Go through the following data and transcribe exactly the stretch of lines from the one holding "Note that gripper" to the one holding "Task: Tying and", both included.

- Opening Delimiter -

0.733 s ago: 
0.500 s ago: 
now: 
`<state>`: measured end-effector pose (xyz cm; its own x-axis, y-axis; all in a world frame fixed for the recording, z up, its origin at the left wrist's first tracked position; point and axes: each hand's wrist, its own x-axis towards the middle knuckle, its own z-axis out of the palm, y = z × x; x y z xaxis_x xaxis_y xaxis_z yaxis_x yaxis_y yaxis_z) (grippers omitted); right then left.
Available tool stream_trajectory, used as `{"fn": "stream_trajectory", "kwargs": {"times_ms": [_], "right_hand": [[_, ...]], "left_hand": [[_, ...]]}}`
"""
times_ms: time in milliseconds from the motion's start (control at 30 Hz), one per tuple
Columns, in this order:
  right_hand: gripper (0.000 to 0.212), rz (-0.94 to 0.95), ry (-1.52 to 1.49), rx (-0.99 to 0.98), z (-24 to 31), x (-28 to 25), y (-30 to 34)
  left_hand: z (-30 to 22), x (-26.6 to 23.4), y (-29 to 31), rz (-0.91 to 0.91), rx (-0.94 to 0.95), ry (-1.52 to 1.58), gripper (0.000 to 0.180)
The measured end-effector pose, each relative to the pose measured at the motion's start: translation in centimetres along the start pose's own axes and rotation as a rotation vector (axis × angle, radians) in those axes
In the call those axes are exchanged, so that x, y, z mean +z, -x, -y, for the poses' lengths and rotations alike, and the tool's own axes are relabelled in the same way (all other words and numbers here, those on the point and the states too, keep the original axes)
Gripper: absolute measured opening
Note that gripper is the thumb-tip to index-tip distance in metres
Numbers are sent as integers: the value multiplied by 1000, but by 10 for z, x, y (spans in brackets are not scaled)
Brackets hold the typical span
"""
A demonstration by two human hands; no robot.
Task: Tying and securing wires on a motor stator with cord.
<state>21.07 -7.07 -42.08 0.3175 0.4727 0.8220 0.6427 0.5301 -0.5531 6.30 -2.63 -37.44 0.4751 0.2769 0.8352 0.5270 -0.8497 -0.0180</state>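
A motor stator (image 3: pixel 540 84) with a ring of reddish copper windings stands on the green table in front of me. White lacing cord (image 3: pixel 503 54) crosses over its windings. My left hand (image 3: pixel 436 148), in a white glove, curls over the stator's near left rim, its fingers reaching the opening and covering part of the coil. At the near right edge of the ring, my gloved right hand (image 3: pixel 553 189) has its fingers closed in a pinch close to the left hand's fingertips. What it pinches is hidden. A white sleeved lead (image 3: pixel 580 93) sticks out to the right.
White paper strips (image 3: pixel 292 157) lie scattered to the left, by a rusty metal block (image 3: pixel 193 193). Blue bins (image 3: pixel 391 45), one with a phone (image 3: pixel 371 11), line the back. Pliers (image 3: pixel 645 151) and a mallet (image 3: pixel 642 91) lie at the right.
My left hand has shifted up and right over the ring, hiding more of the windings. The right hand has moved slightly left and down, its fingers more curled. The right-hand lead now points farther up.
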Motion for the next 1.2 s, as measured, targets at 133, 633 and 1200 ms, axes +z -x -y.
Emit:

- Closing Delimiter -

▸ Written solution:
Note that gripper is the thumb-tip to index-tip distance in metres
Numbers are sent as integers: the value multiplied by 1000, but by 10 for z, x, y (spans in brackets are not scaled)
Brackets hold the typical span
"""
A demonstration by two human hands; no robot.
Task: Tying and securing wires on a motor stator with cord.

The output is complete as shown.